- Born: 3 December 1650 Halle
- Died: 11 August 1674 (aged 23) Halle
- Buried: Neu-Augustenburg Castle in Weissenfels
- Noble family: House of Wettin
- Spouse: Charlotte of Hesse-Eschwege
- Father: Augustus, Duke of Saxe-Weissenfels
- Mother: Anna Maria of Mecklenburg-Schwerin

= August of Saxe-Weissenfels (1650–1674) =

German nobleman

August of Saxe-Weissenfels (3 December 1650 – 11 August 1674) was a member of the Albertine branch of the House of Wettin. He was a titular Duke of Saxe-Weissenfels and a Provost of Magdeburg. He is sometimes called August the Younger, to distinguish him from his father.

== Background ==
August was the second son of the Duke Augustus of Saxe-Weissenfels and his first wife Anna Maria, the daughter of Duke Adolf Frederick I of Mecklenburg-Schwerin.

== Life ==
In 1659, Prince August joined the Fruitbearing Society, which was led by his father. He used the nickname der Behutsame ("the Cautious"). When he was ten years old, he was elected, at the instigation of his father, who was also Archbishop of Magdeburg, as provost of the archdiocese of Magdeburg, by the cathedral chapter. After August's death, this post went to his brother Henry.
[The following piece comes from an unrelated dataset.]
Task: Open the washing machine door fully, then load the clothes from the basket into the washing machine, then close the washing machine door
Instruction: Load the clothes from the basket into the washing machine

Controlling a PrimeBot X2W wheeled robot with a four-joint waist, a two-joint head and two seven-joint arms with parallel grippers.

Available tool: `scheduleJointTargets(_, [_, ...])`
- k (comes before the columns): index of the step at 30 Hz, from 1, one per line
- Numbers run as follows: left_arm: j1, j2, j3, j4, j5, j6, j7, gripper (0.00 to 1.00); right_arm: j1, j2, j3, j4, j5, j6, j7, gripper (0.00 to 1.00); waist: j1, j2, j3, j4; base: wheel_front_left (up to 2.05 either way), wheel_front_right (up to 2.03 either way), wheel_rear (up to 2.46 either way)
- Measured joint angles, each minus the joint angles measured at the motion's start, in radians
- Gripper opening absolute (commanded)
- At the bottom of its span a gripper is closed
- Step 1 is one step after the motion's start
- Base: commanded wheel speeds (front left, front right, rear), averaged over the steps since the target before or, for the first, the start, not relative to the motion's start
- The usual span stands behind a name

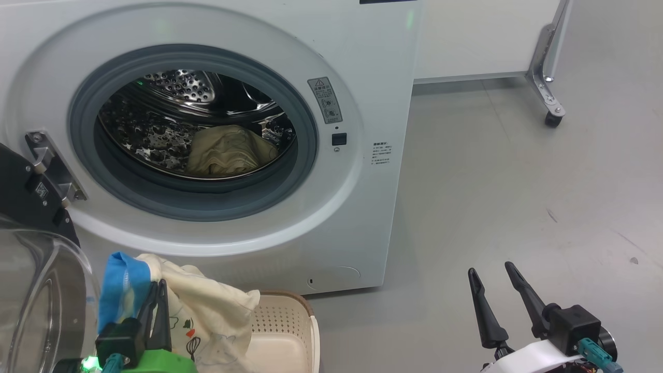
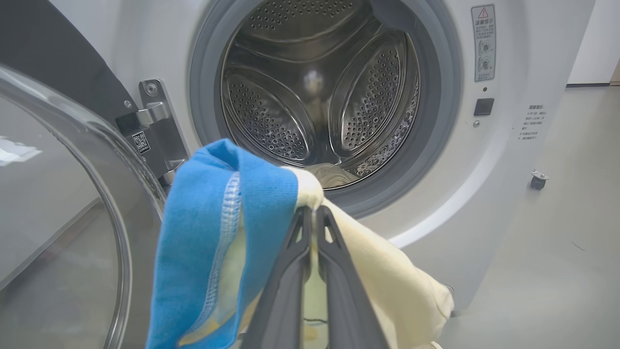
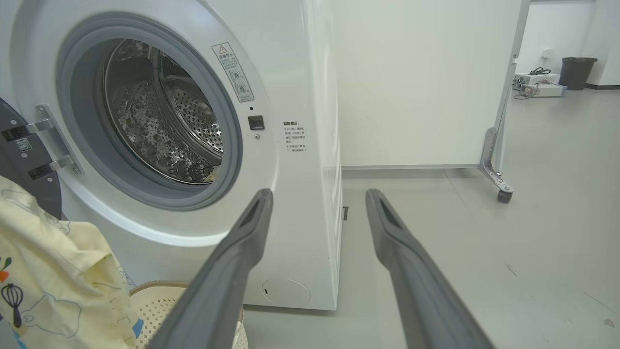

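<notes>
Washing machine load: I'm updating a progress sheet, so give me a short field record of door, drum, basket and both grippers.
door: washing machine door open, at the left
drum: drum holds one cream garment
basket: basket in front of the machine, below the opening
left gripper: left gripper shut on clothes, cream and blue, above the basket
right gripper: right gripper open, empty, over the floor

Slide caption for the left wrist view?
Left tool shut on soft cream-yellow garment with bright blue cloth, before perforated steel drum of big white front-loading washing machine.
</notes>
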Motion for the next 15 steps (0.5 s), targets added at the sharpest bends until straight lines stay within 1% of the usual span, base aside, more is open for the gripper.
scheduleJointTargets(15, [0.009, 0.0, -0.029, -0.029, -0.016, -0.002, 0.015, 0.0, 0.0, 0.0, 0.018, -0.02, 0.0, 0.0, 0.001, 1.0, 0.0001, 0.0, 0.013, 0.001, 0.0, 0.0, 0.0])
August died on 11 August 1674, at the age of 23. He was buried in the ducal crypt in the church of Neu-Augustenburg Castle.

== Marriage and issue ==
On 25 August 1673 in Halle, he married Charlotte, the daughter of Landgrave Frederick of Hesse-Eschwege from his marriage to Countess Palatine Eleonora Catherine of Zweibrücken, the daughter of John Casimir, Count Palatine of Kleeburg. After August's death, Charlotte married Count John Adolph of Bentheim-Tecklenburg, from whom she later divorces.

Charlotte and August had one child, who died at birth on 24 April 1674 in Halle.